December 19: Top Hawks in Search of Their Own Peace: The Millionaire Moron Twins have moved into palatial estates on the Chesapeake. The big news - the news that warrants 900 words in the NYT - the news that Ms. Bumiller considers valuable and good information or else she would not have written it - is that despite the intrusive security measures, the locals are loving their new neighbors! There's nothing like having royalty in one's midst. That level of cheery acceptance is no doubt largely due to the acute sense of noblesse oblige evinced by the old man:
Locals say that they see Mr. Rumsfeld at the ice cream parlor and in restaurants, and that he signs autographs, poses for pictures and tries to blend in. "He doesn't mind anyone coming to talk to him," said Lesley Sprinkle, a bartender during the season at the St. Michaels Crab and Steak House, where the defense secretary has dined twice. "In fact, his head of security is one of my regulars."

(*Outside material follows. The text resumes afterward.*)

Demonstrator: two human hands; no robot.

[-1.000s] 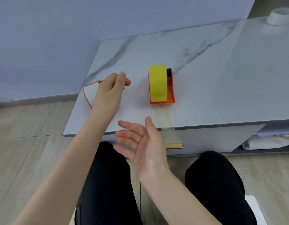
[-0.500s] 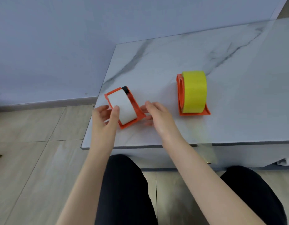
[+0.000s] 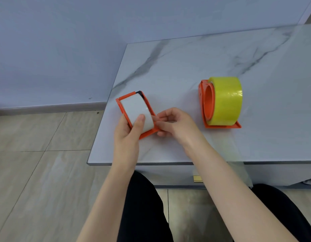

Lesley Sprinkle should work at the ice cream parlor, don't you think?
The only people whining are some pilots who can't fly over the Dick's house and local Joe Trippi, who wouldn't like Cheney and Ol' Man Rummy if they bought him a double dip of Rocky Road. You just can't please everyone.
And so it's on to 2006 and, I hope, more White House Letters. Until then, I'll leave you with Ms. Bumiller's own understanding of the space:
I try and do stuff that's topical, that's off the news. I realize it's important real estate in the New York Times. It's in the back of the A section but it's still the New York Times and so I feel like I've been given this space. It's there no matter what, I mean, that's a great honor in a way in this business and so it better be good. So I better impart information. It better be stuff that is interesting that I work to get and not just me sort of yammering on about something. I feel it has to have value. A lot of times I kind of wait to see how the week is shaping up. Sometimes I do it if there's a theme for the week. Last week it was obvious it was Time. This week it was Bush getting into the campaign. Sometimes I do it on a person. It's hard to do 800 words, but I do it.
She's the wind beneath my wings.
10 out of 10 for this brilliant dissection of Ms Bumiller's 'White House Letters', Robin! One is amused and appalled at the same time and is left wondering whether Elisabeth is on the WH payroll ..
Happy New Year, and may Factesque go from strength to strength!